For advanced build options you can check out [CMakeLists.txt](./CMakeLists.txt).

#### Development
In case you would like to contribute to the project you can slightly modify the
commands listed above:

```
cmake -B build
cmake --build build
pip install -e .
```

With `pip install -e .` you enable the edit mode (a.k.a. develop mode) that
allows you to modify the Python files in-place without requiring to repeatedly
install the package. If you are working in C++, whenever you modify a header or
implementation file, executing `cmake --build build` alone is sufficient. You do
not have to call `pip install` again.

The project also comes with a [requirements-devel.txt](./requirements-devel.txt)
to set up a Python virtual environment for development.

```
# Build against PyTorch CPU
pip install --upgrade -r requirements-devel.txt -r use-cpu.txt

# Build against PyTorch with CUDA 10.2
pip install --upgrade -r requirements-devel.txt -r use-cu102.txt

# Build against PyTorch with CUDA 11.3
pip install --upgrade -r requirements-devel.txt -r use-cu113.txt

# Build against PyTorch with CUDA 11.6
pip install --upgrade -r requirements-devel.txt -r use-cu116.txt
```

#### Tip
Note that using the Ninja build system and the ccache tool can significatly
speed up your build times. To use them you can replace the initial CMake command
listed above with the following version:

```
cmake -GNinja -DCMAKE_CXX_COMPILER_LAUNCHER=ccache -B build
```

## Getting Started

### Fake Tensor
Fake tensors, similar to meta tensors, carry no data; however, unlike meta
tensors which report `meta` as their device, fake tensors act as if they were
allocated on a real device.
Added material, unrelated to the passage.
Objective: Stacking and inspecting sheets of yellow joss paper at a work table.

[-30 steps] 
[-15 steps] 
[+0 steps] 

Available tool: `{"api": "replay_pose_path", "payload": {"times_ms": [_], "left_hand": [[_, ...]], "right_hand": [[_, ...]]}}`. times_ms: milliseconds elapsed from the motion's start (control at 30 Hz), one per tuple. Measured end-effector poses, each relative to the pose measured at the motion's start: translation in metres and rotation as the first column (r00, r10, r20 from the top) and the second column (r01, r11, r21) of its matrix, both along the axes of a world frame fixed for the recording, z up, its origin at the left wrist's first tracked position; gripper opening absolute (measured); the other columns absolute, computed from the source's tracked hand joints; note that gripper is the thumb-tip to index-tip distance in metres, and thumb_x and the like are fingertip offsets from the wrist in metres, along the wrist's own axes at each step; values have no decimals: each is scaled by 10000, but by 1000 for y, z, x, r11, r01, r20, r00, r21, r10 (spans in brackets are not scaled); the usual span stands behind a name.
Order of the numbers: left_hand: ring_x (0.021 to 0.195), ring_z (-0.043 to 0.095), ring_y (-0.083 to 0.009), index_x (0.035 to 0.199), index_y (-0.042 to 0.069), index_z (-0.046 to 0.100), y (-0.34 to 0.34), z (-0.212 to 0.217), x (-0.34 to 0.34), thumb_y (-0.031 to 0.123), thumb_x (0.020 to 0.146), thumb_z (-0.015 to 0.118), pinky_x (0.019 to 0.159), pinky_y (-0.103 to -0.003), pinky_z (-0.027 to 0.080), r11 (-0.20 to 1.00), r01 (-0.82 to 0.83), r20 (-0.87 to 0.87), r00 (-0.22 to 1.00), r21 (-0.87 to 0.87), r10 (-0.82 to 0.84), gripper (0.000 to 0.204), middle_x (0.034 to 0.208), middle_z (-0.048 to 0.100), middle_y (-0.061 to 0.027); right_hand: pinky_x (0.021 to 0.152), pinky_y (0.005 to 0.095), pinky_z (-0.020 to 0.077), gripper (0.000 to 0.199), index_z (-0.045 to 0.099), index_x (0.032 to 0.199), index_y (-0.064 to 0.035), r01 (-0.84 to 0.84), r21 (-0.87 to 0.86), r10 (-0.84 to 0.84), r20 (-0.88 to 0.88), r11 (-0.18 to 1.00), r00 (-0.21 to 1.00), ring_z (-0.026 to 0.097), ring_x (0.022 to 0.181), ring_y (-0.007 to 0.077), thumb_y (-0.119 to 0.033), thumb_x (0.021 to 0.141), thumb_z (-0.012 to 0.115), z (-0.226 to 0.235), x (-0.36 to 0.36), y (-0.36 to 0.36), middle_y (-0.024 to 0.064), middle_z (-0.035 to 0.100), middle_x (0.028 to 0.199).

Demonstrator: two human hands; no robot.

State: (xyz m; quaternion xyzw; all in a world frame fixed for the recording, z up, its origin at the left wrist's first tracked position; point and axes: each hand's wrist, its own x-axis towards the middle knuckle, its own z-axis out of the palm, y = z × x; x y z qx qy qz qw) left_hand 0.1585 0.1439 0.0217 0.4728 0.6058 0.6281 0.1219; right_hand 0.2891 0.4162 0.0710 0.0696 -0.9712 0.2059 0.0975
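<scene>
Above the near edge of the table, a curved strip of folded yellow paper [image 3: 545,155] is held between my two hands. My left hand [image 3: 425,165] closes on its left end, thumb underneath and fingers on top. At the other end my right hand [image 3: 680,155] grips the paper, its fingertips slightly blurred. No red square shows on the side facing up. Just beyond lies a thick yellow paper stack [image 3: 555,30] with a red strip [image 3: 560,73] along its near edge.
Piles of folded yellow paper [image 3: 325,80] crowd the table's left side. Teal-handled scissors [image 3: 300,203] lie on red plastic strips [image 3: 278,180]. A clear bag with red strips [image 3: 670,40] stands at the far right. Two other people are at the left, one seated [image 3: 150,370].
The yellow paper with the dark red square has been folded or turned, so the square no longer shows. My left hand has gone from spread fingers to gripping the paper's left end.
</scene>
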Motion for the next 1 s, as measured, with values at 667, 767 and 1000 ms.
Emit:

In the example below we construct two fake tensors
with the `fake_mode` context manager.

```python
>>> import torch
>>> from torchdistx import fake
>>>
>>> with fake.fake_mode():
... a = torch.ones([10])
... b = torch.ones([20], device="cuda")
...
>>> a
tensor(..., size=(10,), fake=True)
>>> b
tensor(..., size=(20,), device=cuda, fake=True)
```

### Deferred Module Initialization
This feature forces all tensors of a module to be constructed as fake while also
recording all operations performed on them. The module, its submodules, and its
tensors can later be materialized by calling the `materialize_module()` and
`materialize_tensor()` functions.

```python
>>> import torch
>>> from torchdistx import deferred_init
>>>
>>> m = deferred_init.deferred_init(torch.nn.Linear, 10, 20)
>>> m.weight
Parameter containing:
tensor(..., size=(20, 10), requires_grad=True, fake=True)
>>>
>>> deferred_init.materialize_module(m)
>>> m.weight
Parameter containing:
tensor([[-0.1838, -0.0080, 0.0747, -0.1663, -0.0936, 0.0587, 0.1988, -0.0977,
-0.1433, 0.2620],
..., requires_grad=True)
```

## Documentation
For more documentation, see [our docs website](https://pytorch.org/torchdistx/latest).

## Contributing
Please refer to [CONTRIBUTING.md](./CONTRIBUTING.md).

## License
This project is BSD licensed, as found in the [LICENSE](LICENSE) file.